▸ **Directions for this task**: Show every line from the entries that follow which holds the word "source".

BEGIN Supplied records

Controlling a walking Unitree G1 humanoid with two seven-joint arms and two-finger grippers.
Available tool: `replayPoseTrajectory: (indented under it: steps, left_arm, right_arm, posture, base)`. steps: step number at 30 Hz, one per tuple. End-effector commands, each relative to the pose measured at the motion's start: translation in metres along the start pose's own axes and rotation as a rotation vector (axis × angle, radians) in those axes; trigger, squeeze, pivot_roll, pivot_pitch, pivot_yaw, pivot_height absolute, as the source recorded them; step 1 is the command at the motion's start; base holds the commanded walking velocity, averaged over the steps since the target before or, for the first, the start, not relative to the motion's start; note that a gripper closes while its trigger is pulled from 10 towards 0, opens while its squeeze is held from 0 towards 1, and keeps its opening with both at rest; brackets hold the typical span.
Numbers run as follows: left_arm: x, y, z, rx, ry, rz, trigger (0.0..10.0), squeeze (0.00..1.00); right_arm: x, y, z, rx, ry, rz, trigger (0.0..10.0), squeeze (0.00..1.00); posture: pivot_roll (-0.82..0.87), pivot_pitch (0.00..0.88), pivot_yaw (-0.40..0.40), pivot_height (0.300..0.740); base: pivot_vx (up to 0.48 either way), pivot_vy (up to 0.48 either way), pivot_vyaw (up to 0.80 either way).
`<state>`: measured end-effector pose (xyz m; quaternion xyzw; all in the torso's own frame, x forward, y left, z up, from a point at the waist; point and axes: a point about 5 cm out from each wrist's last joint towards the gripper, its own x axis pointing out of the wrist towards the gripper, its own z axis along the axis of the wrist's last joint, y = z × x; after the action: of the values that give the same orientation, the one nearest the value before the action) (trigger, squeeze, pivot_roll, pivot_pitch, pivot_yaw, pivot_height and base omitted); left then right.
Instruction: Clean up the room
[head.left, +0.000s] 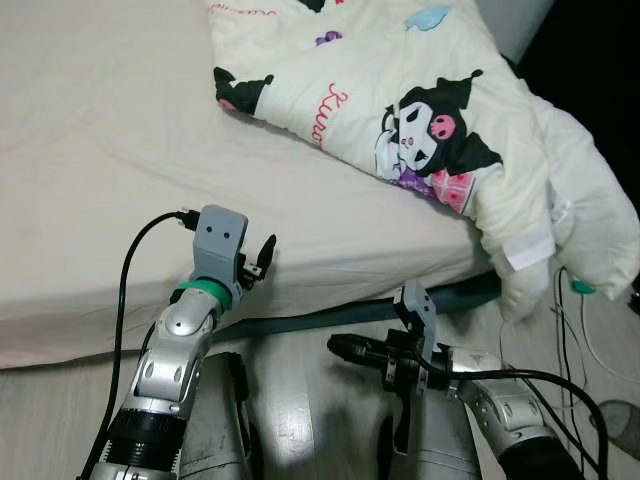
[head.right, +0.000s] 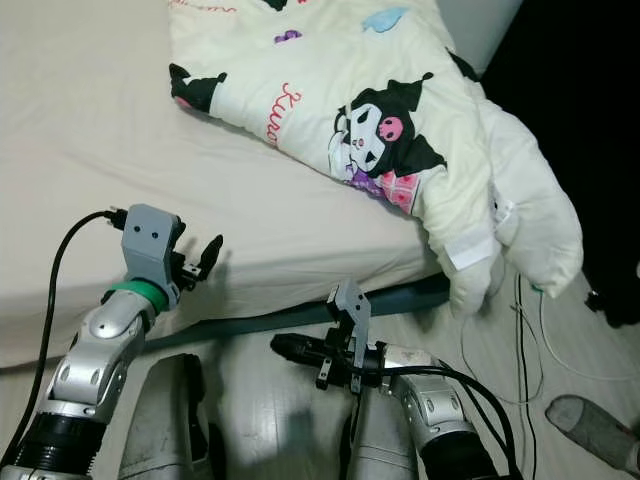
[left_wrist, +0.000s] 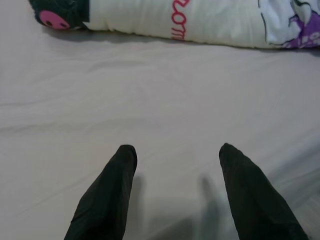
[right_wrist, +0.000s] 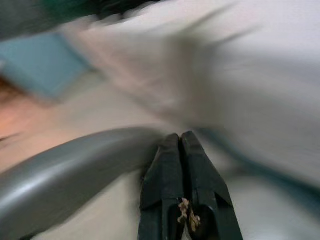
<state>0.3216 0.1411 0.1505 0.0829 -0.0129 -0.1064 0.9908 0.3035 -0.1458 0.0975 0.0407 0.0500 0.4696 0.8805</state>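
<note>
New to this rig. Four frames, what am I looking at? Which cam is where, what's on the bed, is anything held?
It's a humanoid robot with two silver arms, each ending in a two-fingered black tool. The two wide pictures come from a stereo camera on its head, looking down at a bed with a plain pale sheet. On the bed lies a cream comforter printed with a cartoon character; its far end droops off the mattress edge toward the floor, where some cables lie.

The other two pictures come from wrist cameras looking along each tool's fingers. The left tool hovers over the sheet, fingers apart, holding nothing. The right tool is low, beside the bed's edge, fingers pressed together, nothing between them; that picture is blurred.
</note>
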Motion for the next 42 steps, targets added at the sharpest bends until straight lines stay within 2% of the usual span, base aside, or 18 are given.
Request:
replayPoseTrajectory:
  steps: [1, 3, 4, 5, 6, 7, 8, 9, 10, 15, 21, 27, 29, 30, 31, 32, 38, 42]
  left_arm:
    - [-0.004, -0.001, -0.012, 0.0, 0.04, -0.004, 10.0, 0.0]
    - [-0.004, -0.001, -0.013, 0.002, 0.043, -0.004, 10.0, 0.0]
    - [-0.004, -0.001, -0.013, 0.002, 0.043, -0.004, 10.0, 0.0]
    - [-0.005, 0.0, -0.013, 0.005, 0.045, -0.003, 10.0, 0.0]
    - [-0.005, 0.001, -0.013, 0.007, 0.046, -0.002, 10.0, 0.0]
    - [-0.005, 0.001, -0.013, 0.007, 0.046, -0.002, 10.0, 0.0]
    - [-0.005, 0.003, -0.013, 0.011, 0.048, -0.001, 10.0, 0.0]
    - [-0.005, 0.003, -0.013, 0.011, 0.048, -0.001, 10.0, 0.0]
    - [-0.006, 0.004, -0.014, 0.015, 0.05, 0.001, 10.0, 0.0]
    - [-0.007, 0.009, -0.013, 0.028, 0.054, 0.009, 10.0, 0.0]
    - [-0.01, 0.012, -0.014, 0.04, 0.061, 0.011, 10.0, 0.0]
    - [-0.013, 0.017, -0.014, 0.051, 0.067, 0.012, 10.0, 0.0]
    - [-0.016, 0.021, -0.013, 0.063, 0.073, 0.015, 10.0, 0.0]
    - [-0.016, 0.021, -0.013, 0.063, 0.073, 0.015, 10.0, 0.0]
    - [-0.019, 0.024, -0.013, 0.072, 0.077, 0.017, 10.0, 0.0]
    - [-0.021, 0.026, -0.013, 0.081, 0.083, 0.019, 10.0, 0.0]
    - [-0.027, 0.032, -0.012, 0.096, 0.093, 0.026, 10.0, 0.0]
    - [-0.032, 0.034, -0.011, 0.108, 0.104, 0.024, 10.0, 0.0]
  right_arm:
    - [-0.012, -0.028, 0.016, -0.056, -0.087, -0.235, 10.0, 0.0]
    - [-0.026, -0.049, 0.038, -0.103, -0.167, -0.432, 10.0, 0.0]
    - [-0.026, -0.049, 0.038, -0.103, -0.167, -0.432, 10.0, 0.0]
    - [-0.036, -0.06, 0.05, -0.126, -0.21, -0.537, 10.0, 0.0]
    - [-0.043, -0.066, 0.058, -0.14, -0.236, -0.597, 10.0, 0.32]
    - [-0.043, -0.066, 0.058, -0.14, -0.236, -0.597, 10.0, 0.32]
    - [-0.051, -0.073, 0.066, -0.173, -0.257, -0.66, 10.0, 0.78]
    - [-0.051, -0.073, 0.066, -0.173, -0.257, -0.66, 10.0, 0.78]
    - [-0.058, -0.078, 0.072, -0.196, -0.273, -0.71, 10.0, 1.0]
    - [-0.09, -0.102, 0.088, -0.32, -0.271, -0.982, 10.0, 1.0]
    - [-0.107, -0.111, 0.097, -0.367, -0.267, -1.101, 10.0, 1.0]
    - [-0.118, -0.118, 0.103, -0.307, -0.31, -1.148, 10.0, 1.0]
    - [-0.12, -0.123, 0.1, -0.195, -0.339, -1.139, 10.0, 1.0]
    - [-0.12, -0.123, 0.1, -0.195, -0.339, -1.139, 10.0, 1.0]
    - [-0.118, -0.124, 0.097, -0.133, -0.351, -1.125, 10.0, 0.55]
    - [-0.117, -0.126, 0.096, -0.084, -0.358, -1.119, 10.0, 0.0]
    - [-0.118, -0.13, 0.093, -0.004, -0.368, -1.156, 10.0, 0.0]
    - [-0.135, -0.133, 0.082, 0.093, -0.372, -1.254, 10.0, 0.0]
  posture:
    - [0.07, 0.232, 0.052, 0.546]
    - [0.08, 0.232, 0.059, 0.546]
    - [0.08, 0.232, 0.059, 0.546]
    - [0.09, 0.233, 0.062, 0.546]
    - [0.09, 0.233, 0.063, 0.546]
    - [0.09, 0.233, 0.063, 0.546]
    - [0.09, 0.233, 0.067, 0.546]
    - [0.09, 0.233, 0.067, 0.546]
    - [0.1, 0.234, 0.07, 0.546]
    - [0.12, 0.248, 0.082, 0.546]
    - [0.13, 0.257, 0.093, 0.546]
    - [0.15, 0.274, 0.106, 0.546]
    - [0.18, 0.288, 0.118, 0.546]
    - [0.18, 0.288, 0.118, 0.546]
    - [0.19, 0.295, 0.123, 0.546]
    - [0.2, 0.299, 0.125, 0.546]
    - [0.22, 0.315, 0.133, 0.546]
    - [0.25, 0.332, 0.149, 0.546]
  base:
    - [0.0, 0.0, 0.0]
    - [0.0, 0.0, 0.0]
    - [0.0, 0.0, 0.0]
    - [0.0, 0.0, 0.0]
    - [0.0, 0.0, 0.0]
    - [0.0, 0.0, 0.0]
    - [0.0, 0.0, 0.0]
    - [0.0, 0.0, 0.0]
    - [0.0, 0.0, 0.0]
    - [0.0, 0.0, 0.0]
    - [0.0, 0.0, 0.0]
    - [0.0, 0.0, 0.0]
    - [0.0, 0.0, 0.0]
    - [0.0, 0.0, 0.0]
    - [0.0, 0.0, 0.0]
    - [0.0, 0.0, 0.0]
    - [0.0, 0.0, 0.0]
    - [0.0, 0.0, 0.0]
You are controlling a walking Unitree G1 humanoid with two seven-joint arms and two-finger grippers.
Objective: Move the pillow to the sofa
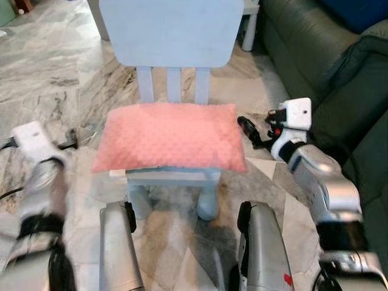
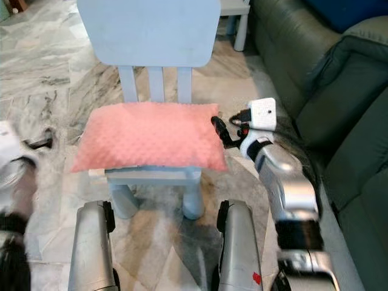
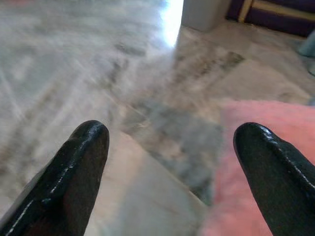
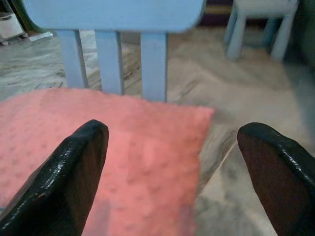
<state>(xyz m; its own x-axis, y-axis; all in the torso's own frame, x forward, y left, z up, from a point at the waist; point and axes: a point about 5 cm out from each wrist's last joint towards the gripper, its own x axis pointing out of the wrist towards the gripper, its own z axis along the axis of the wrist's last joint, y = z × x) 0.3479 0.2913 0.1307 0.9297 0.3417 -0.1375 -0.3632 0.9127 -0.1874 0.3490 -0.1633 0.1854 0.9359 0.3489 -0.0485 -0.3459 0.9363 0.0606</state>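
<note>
With its two black fingers spread wide apart, the right gripper (image 2: 219, 128) sits just beside the right end of the pink pillow (image 1: 171, 136), holding nothing; right wrist view shows one finger (image 4: 64, 182) over the pink fabric and the other over bare floor past the pillow's edge. Left gripper (image 3: 172, 172) also has fingers apart, empty, low near the pillow's left end, one fingertip (image 3: 275, 172) in front of pink fabric, the other over floor. Left arm (image 1: 36, 182) is blurred in the head views. Pillow lies flat across the seat of a small light-blue chair (image 1: 173, 36), overhanging the seat on both sides, chair back slats behind it. Dark green sofa (image 1: 315, 54) stands to the robot's right, apart from the chair. Marbled grey floor (image 1: 48, 79) all around. A pale stool (image 4: 261, 19) stands behind the chair near the sofa. Robot's silver legs (image 1: 118, 248) are at the bottom of the head views.
</note>
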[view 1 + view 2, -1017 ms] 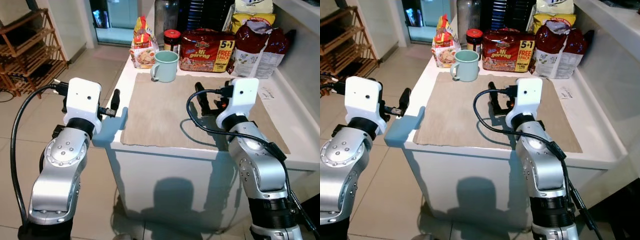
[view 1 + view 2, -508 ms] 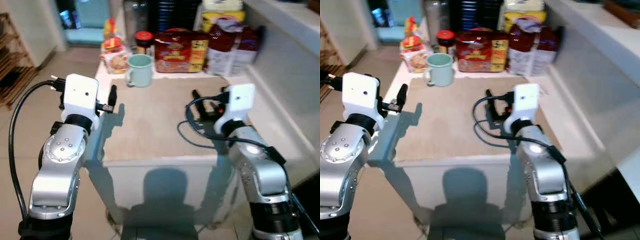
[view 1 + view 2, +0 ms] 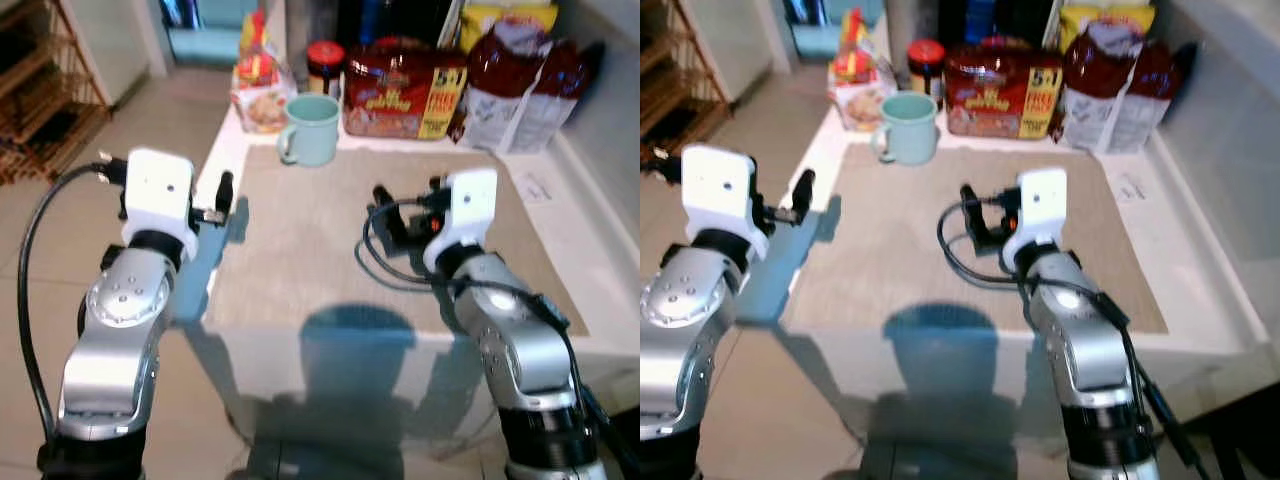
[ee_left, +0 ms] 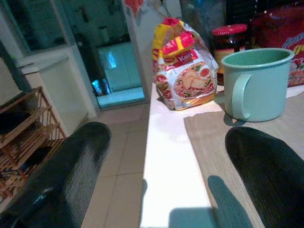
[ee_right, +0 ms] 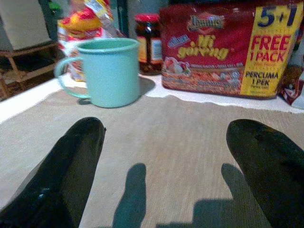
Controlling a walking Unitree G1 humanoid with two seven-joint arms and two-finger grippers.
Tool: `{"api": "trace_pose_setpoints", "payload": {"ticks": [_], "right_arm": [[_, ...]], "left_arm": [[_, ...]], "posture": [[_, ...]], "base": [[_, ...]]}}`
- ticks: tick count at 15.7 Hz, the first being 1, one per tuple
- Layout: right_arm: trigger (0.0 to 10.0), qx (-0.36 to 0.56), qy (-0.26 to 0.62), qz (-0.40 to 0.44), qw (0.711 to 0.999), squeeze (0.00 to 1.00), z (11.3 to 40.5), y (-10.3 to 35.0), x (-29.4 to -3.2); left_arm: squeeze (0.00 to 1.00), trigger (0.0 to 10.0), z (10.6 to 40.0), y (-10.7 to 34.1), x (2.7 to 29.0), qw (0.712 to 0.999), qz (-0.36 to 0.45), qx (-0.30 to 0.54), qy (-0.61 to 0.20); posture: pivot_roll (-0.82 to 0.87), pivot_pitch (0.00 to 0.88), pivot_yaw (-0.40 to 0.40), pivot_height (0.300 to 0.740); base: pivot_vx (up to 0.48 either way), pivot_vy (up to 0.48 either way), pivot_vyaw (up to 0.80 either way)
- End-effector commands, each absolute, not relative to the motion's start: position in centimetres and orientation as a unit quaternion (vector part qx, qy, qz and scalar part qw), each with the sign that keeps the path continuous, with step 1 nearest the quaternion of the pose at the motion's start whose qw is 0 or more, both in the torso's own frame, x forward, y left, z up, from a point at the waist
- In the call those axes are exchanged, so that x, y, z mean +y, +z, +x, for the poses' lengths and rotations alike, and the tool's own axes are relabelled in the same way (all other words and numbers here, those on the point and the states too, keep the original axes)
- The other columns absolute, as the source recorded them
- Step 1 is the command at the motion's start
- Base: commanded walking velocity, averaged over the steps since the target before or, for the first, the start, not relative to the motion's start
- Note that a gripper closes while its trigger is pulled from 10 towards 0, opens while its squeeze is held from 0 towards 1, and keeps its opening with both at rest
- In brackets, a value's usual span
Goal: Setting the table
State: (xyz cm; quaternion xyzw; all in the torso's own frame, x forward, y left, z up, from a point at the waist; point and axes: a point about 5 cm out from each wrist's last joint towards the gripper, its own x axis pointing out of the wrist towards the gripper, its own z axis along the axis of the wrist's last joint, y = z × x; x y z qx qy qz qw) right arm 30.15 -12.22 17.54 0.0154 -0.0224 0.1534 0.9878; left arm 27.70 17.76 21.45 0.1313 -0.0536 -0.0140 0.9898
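We take the mint-green mug (image 3: 310, 128) as landmark: it stands upright at the far edge of the beige placemat (image 3: 300, 250) on the white counter (image 3: 600, 270), handle toward the counter's left edge, and we cannot see inside it. Just behind the mug sit a red-lidded jar (image 3: 325, 66), a yellow-and-red noodle packet (image 3: 258, 92), a red multipack of noodles (image 3: 405, 90), and farther right a dark red bag (image 3: 520, 95). Our left gripper (image 4: 161, 190) hovers short of the mug over the counter's left edge, fingers spread wide and holding nothing; our right gripper (image 5: 164, 166) hangs low over the placemat facing the mug, fingers likewise wide apart and empty.
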Motion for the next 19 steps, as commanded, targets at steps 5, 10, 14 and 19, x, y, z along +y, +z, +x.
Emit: {"api": "trace_pose_setpoints", "payload": {"ticks": [5,10,14,19], "right_arm": [[10.0,-0.023,0.161,0.017,0.986,0.00,29.9,17.6,-12.2],[10.0,-0.021,0.166,0.022,0.986,0.00,29.9,17.5,-12.2],[10.0,-0.022,0.155,0.014,0.987,0.00,30.0,17.8,-13.4],[10.0,-0.017,0.125,0.007,0.992,0.00,29.0,17.8,-15.4]], "left_arm": [[0.00,10.0,27.6,21.3,17.4,0.989,0.135,-0.052,-0.032],[1.00,10.0,30.8,20.6,18.2,0.992,0.082,-0.054,-0.083],[1.00,10.0,35.1,20.2,17.7,0.985,0.087,-0.035,-0.147],[1.00,10.0,40.2,22.2,13.0,0.970,0.005,-0.039,-0.240]], "posture": [[0.13,0.000,-0.023,0.740],[0.12,0.000,-0.023,0.740],[0.07,0.002,-0.007,0.740],[0.02,0.023,0.006,0.740]], "base": [[0.000,0.000,0.00],[0.000,0.000,0.00],[0.000,0.000,0.00],[0.000,0.000,0.00]]}}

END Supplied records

▸ **Task output**:
Available tool: `replayPoseTrajectory: (indented under it: steps, left_arm, right_arm, posture, base)`. steps: step number at 30 Hz, one per tuple. End-effector commands, each relative to the pose measured at the motion's start: translation in metres along the start pose's own axes and rotation as a rotation vector (axis × angle, radians) in those axes; trigger, squeeze, pivot_roll, pivot_pitch, pivot_yaw, pivot_height absolute, as the source recorded them; step 1 is the command at the motion's start; base holds the commanded walking velocity, averaged over the steps since the target before or, for the first, the start, not relative to the motion's start; note that a gripper closes while its trigger is pulled from 10 towards 0, opens while its squeeze is held from 0 towards 1, and keeps its opening with both at rest; brackets hold the typical span.
- The other columns absolute, as the source recorded them

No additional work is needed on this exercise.